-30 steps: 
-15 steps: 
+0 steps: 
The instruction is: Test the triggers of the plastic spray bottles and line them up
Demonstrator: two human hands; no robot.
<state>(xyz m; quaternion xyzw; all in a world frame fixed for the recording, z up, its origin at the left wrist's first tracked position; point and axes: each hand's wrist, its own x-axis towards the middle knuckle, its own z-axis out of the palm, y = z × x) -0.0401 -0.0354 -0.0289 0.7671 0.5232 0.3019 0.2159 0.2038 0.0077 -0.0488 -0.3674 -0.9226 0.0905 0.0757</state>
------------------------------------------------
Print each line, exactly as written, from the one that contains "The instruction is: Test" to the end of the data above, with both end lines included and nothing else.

**Result below**
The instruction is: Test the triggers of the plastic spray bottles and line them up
Demonstrator: two human hands; no robot.
<state>(xyz m; quaternion xyzw; all in a world frame fixed for the recording, z up, its origin at the left wrist's first tracked position; point and axes: each hand's wrist, its own x-axis towards the middle knuckle, its own z-axis out of the palm, y = z × x) -0.0401 -0.0354 -0.0289 0.7671 0.5232 0.3019 0.2159 0.2038 0.0077 -0.0488 -0.3674 -0.9226 0.0905 0.0757</state>

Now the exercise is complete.